WHAT IS BEING ASKED. Your answer must hold only the lines below from the line containing "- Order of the" through the line containing "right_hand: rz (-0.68", each reproduced exactly.

Start of Block

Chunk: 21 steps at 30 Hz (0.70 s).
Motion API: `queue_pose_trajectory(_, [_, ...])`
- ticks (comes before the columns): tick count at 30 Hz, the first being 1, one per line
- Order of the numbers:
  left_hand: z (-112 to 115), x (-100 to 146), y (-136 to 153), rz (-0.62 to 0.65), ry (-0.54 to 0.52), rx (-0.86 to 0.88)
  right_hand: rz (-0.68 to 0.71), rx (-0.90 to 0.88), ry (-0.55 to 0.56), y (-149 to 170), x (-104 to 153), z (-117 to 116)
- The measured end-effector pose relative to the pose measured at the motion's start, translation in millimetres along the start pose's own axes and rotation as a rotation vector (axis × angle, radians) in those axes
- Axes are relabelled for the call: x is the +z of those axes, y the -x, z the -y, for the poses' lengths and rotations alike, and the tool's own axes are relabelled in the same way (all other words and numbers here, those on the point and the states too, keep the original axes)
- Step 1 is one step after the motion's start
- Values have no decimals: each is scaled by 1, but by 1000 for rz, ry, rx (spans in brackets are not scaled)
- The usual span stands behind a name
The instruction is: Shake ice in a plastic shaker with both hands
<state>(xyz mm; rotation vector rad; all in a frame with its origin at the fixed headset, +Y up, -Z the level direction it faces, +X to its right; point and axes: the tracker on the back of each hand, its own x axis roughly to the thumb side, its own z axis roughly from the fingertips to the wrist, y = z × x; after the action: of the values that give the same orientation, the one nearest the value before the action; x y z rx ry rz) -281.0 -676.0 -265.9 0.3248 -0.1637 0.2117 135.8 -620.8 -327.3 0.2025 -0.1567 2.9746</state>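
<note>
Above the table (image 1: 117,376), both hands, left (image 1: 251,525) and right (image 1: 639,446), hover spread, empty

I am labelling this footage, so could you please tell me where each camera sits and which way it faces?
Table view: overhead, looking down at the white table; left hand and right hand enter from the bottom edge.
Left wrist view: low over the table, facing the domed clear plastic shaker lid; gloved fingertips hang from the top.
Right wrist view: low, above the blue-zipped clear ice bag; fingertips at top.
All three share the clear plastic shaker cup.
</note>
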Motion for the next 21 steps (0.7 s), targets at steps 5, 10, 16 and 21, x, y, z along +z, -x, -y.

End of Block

THE ANSWER.
- Order of the numbers:
  left_hand: z (-112 to 115), x (-100 to 146), y (-136 to 153), rz (-0.62 to 0.65), ry (-0.54 to 0.52), rx (-0.86 to 0.88)
  right_hand: rz (-0.68 to 0.71), rx (-0.90 to 0.88), ry (-0.55 to 0.56), y (-149 to 170), x (-104 to 153), z (-117 to 116)

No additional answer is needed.